The problem is as follows:
The figure from below shows a block of mass $m_2=2\,kg$ and $m_1=1\,kg$. Assuming the surfaces are frictionless find the value of the acceleration of each block.
The alternatives are as follows:
$\begin{array}{ll} 1.&\frac{g}{7}\\ 2.&\frac{g}{5}\\ 3.&\frac{g}{4}\\ 4.&\frac{g}{6}\\ 5.&\frac{g}{8}\\ \end{array}$
How exactly should I make a FBD (free body diagram) in this system?. I'm not sure exactly how to assess the acceleration for both objects.

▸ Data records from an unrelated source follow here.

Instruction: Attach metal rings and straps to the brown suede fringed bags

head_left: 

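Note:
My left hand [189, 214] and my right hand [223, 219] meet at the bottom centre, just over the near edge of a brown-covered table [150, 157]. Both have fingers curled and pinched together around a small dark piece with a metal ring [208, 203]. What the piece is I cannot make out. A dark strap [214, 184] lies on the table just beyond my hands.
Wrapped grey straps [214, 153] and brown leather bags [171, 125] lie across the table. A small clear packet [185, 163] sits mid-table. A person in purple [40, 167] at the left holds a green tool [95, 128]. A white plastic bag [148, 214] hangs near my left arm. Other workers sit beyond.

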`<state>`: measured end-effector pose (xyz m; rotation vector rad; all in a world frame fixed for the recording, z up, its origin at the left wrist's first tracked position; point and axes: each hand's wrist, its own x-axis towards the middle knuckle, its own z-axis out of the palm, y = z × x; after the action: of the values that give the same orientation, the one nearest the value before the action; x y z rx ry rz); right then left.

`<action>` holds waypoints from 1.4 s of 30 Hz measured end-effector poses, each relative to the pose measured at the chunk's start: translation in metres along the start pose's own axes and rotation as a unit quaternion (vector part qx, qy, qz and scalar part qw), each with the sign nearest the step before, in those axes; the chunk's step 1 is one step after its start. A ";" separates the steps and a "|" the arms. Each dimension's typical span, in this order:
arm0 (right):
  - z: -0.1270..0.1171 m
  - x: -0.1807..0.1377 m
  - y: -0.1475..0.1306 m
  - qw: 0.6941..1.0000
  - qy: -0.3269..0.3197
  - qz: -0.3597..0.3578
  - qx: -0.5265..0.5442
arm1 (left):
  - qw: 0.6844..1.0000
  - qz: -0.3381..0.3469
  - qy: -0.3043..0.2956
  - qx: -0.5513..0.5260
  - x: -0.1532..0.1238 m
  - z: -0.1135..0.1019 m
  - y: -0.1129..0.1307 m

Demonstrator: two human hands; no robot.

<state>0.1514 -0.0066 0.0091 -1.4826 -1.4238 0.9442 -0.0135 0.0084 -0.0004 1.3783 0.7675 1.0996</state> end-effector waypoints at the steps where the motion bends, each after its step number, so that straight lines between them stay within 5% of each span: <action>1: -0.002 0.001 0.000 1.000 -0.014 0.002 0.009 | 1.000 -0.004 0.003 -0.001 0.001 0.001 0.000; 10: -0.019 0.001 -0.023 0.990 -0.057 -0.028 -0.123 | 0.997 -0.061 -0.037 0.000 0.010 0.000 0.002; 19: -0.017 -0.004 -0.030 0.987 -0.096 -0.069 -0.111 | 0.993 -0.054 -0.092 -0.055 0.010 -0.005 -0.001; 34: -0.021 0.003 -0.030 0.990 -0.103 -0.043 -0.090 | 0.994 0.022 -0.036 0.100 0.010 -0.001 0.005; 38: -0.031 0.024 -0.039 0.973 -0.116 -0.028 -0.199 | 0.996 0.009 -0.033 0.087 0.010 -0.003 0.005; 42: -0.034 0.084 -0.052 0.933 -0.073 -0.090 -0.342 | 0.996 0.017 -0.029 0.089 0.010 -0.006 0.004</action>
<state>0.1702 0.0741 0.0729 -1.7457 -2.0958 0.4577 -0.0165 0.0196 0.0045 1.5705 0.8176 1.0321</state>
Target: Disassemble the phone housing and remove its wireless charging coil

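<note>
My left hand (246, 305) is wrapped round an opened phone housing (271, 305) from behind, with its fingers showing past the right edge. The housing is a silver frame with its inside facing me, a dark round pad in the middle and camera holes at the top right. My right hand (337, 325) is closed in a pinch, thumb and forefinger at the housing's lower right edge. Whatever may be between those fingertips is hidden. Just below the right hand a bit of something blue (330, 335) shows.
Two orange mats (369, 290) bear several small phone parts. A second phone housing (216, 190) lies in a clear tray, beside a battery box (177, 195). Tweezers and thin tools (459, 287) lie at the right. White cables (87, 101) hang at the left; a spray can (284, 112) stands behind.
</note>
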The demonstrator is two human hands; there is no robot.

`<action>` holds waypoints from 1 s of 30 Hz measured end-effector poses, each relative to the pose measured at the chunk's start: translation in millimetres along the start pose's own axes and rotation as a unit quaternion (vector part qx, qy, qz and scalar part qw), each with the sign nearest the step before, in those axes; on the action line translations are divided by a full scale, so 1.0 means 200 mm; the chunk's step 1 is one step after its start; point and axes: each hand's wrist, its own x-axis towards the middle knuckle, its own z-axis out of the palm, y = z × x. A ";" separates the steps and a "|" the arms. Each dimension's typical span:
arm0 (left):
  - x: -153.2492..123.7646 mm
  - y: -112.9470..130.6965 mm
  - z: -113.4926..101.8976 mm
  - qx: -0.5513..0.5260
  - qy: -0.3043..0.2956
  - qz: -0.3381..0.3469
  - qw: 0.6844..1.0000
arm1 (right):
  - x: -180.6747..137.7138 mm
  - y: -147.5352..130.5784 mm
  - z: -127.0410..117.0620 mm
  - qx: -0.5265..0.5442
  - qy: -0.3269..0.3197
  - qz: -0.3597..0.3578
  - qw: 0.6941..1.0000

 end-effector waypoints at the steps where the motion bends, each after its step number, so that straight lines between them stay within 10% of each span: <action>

Since the object which is on top weighs more than the one which is on bottom then it makes sense that the motion for the object on top will more to the left and the one which is on bottom to move to the right.
$T-(m_1+m_2)g\sin 30^{\circ}=(m_1+m_2)(a)$
while for the object on top it would be:
$m_2g\sin 30^{\circ}-T=m_2(-a)$
But I'm not sure if this is the right interpretation for this system:
If I go further on this it would become into:
$(m_1+m_2)g\sin 30^{\circ}+(m_1+m_2)(a)=T$
$m_2g\sin 30^{\circ}+m_2(a)=T$
$m_2g\sin 30^{\circ}+m_2(a)=(m_1+m_2)g\sin 30^{\circ}+(m_1+m_2)(a)$
$m_2a=m_1g\sin30^\circ+m_1a$
$a=\frac{m_1g\sin30^\circ}{m_2-m_1}=\frac{0.5g}{1}=\frac{1}{2}g$
But it doesn't check with any of the alternatives. Where exactly did I missunderstood?. Can someone help me here?.
You would have $m_2g\sin 30^{\circ}-m_1g\sin 30^{\circ}=(m_1+m_2)a\implies a=g\sin 30^{\circ}(m_2-m_1)/(m_2+m_1)=(g/2)(2-1)/(2+1)=g/6,$ which is answer 4.